Look through the listing below for lines containing the word "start". State only their number.

== == ==

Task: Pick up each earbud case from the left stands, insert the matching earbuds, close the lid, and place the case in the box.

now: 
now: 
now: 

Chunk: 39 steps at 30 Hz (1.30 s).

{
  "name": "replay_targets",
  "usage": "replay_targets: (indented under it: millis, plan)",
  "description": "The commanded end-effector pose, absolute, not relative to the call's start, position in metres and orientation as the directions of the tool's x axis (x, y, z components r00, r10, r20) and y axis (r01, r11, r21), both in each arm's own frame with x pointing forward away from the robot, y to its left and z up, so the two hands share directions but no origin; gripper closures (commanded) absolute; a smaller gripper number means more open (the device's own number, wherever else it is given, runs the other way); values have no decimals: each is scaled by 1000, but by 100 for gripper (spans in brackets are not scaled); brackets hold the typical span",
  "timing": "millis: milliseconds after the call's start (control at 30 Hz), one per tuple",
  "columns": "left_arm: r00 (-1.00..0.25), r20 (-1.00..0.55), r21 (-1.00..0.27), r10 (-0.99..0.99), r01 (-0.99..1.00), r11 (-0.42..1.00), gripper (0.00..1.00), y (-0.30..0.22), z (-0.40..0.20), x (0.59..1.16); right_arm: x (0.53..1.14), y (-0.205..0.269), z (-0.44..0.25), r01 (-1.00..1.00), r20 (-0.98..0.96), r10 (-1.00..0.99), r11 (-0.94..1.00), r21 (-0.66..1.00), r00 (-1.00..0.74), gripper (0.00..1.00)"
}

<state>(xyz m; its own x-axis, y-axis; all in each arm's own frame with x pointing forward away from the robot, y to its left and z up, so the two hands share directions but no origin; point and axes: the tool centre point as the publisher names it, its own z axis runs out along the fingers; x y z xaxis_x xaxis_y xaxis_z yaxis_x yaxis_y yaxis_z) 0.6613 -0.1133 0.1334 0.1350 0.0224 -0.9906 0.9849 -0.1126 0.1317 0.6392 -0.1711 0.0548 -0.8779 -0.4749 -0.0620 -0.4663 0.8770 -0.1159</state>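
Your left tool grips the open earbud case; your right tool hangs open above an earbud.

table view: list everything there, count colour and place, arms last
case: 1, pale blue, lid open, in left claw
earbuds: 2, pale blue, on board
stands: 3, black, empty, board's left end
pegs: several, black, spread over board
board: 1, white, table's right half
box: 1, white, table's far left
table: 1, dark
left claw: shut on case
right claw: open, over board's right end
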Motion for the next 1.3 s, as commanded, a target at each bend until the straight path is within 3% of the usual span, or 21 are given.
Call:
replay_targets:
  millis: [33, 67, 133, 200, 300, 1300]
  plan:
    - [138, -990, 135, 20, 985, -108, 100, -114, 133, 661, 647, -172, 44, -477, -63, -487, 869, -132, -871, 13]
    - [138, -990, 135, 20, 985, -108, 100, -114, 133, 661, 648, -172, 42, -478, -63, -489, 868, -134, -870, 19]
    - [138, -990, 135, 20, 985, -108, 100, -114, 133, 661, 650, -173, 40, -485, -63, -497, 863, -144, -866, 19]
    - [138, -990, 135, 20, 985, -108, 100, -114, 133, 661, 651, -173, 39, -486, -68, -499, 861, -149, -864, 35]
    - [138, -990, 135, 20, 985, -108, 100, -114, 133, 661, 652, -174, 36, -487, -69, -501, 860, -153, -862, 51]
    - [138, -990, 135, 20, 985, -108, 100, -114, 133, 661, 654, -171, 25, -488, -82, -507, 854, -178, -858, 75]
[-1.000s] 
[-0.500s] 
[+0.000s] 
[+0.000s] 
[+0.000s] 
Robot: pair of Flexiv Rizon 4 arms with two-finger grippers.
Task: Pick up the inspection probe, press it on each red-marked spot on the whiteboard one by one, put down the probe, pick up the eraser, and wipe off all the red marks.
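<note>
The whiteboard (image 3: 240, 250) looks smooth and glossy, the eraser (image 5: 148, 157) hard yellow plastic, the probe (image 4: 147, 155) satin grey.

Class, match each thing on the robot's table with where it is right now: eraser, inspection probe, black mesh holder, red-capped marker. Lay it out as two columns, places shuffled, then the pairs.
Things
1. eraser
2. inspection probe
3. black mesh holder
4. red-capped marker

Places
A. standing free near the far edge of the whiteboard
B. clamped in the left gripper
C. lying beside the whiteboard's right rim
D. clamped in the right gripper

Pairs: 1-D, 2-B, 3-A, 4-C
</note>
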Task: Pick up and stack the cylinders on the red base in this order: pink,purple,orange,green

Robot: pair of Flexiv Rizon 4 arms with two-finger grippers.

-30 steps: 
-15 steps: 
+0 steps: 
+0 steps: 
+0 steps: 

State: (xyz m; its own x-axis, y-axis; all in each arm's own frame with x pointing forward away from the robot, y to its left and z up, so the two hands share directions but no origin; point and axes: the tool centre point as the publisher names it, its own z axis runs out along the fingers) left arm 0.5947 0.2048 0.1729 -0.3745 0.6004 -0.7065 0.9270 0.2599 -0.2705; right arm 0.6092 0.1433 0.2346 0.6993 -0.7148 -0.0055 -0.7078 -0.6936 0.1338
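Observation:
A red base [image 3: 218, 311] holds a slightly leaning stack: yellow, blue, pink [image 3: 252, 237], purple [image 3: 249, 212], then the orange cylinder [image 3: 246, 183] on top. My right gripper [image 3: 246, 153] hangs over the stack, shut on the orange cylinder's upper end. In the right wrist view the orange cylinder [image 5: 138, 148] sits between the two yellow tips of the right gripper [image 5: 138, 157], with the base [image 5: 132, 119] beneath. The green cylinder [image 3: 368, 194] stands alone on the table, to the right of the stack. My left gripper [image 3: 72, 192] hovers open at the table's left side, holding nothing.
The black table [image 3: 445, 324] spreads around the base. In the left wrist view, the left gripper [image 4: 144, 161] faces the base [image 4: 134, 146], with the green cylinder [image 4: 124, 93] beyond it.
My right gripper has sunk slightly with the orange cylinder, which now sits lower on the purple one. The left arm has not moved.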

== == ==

Expected answer: 2